Views represent the various data layouts within a Frame. The primary View is called Standard, and it contains the typical Row and Column data. The Inverse View contains the same data with the axes inverted.Time-based Views are automatically generated for each time quantum. Views are internally managed by Pilosa, and never exposed directly via the API. This simplifies the functional interface from the physical data representation.

Standard

The standard View contains the same Row/Column format as the input data.

Inverse

The Inverse View contains the same data with the Row and Column swapped.

For example, the following SetBit() queries will result in the data described in the illustration below:

SetBit(frame="A", rowID=8, columnID=3)
SetBit(frame="A", rowID=11, columnID=3)
SetBit(frame="A", rowID=19, columnID=5)

inverse frame diagram

Time Quantums

If a Frame has a time quantum, then Views are generated for each of the defined time segments. For example, for a frame with a time quantum of YMD, the following SetBit() queries will result in the data described in the illustration below:

SetBit(frame="A", rowID=8, columnID=3, timestamp="2017-05-18T00:00")
SetBit(frame="A", rowID=8, columnID=3, timestamp="2017-05-19T00:00")

time quantum frame diagram

BSI Range-Encoding

Bit-Sliced Indexing (BSI) is the storage method Pilosa uses to represent multi-bit integers in a bitmap index. Integers are stored as n-bit, range-encoded bit-sliced indexes of base-2, along with an additional bitmap indicating “not null”. This means that a 16-bit integer will require 17 bitmaps: one for each 0-bit of the 16 bit-slice components (the 1-bit does not need to be stored because with range-encoding the highest bit position is always 1) and one for the non-null bitmap. Pilosa can evaluate, aggregate, and range queries on these BSI integers.

Internally Pilosa stores each BSI field as a view within a frame. The ‘rowIDs’ of the view are composed of the base-2 representation of the integer.
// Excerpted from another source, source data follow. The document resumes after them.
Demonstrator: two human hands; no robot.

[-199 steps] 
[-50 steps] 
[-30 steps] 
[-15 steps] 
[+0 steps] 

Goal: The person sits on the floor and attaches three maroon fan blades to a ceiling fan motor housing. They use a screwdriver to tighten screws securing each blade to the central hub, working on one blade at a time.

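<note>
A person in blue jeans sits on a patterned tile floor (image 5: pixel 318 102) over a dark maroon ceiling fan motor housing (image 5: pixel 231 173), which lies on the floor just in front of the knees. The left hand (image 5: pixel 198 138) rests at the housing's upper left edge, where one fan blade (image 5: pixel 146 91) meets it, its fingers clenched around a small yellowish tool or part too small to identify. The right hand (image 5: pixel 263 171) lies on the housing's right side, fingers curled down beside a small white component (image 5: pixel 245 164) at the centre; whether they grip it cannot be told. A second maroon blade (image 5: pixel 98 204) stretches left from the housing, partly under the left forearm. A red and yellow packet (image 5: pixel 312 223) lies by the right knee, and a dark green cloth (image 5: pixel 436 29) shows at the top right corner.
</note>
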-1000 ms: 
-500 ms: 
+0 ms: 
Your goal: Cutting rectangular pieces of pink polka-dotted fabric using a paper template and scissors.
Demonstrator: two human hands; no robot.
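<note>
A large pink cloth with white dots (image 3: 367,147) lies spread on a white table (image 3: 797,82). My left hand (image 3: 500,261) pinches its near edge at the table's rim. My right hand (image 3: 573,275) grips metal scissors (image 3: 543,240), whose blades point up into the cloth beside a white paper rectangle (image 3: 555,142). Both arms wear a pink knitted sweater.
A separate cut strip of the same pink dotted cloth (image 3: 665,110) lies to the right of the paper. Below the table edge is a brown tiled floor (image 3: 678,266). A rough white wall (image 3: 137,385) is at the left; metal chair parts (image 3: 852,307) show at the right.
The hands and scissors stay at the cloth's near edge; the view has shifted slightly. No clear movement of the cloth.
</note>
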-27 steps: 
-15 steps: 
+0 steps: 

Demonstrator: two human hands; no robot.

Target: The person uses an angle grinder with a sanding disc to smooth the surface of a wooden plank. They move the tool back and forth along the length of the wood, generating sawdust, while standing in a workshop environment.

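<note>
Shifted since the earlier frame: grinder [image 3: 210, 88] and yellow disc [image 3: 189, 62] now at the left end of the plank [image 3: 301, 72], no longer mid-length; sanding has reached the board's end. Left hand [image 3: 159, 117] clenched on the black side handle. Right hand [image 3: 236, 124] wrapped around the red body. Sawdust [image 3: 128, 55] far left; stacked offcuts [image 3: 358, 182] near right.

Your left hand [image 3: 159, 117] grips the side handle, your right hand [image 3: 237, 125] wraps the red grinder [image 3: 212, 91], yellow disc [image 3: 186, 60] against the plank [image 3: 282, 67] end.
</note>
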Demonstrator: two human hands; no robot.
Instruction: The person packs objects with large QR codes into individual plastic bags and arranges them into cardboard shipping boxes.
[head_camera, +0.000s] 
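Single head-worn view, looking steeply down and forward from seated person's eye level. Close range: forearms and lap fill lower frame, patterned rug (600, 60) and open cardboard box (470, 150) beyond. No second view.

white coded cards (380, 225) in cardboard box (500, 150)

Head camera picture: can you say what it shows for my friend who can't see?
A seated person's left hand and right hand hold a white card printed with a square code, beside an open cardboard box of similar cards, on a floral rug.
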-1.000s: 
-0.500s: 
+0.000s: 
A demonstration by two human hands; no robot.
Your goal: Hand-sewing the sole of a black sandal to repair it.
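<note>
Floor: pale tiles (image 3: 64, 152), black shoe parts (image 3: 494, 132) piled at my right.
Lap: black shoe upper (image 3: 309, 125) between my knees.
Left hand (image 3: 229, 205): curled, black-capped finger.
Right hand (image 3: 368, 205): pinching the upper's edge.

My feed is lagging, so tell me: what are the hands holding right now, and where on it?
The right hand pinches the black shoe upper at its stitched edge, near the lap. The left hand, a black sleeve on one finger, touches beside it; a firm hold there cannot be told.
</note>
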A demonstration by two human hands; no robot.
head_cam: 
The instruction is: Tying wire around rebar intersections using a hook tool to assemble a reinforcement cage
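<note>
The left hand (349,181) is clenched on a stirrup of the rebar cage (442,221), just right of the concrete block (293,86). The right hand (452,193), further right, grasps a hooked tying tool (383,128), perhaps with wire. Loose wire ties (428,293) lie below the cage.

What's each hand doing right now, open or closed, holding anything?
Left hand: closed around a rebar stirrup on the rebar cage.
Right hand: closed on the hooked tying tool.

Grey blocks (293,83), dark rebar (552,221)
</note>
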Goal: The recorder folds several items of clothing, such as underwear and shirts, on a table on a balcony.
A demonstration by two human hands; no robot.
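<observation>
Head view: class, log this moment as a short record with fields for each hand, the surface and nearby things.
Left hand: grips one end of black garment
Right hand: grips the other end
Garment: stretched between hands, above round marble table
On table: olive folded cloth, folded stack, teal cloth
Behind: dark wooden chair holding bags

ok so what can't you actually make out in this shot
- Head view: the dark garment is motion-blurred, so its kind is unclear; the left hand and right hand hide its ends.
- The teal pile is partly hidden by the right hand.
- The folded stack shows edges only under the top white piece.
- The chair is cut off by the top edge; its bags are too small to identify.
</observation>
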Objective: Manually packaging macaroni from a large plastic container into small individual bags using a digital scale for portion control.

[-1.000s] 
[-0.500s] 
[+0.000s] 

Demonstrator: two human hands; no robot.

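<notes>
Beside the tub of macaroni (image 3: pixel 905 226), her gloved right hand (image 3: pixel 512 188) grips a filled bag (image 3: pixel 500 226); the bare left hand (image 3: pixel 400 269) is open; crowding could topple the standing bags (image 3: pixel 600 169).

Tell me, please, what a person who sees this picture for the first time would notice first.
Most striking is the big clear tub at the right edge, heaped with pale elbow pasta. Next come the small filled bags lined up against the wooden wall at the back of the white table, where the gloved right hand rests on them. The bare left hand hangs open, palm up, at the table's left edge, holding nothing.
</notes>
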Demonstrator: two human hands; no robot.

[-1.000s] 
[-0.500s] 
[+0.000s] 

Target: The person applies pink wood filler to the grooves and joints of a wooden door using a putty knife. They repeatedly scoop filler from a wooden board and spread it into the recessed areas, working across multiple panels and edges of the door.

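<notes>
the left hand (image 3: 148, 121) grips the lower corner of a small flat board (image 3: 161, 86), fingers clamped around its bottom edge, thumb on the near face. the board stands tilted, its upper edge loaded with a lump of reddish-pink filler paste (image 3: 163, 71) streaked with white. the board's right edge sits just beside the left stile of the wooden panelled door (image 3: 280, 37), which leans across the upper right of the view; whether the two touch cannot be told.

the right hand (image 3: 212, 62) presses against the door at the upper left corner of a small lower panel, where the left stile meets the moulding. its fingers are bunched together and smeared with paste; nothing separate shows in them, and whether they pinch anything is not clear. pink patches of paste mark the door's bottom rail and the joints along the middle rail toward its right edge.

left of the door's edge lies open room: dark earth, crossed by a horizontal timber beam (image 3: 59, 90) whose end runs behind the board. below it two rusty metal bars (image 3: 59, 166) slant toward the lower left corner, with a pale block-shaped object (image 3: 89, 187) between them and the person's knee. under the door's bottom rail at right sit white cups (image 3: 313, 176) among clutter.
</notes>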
Pilosa manages the base-2 offset and translation that efficiently packs the integer value within the minimum set of rows.

For example, the following SetFieldValue() queries will result in the data described in the illustration below:

SetFieldValue(col=1, frame="A", field0=1)
SetFieldValue(col=2, frame="A", field0=2)
SetFieldValue(col=3, frame="A", field0=3)
SetFieldValue(col=4, frame="A", field0=7)
SetFieldValue(col=2, frame="A", field1=1)
SetFieldValue(col=3, frame="A", field1=6)

BSI diagram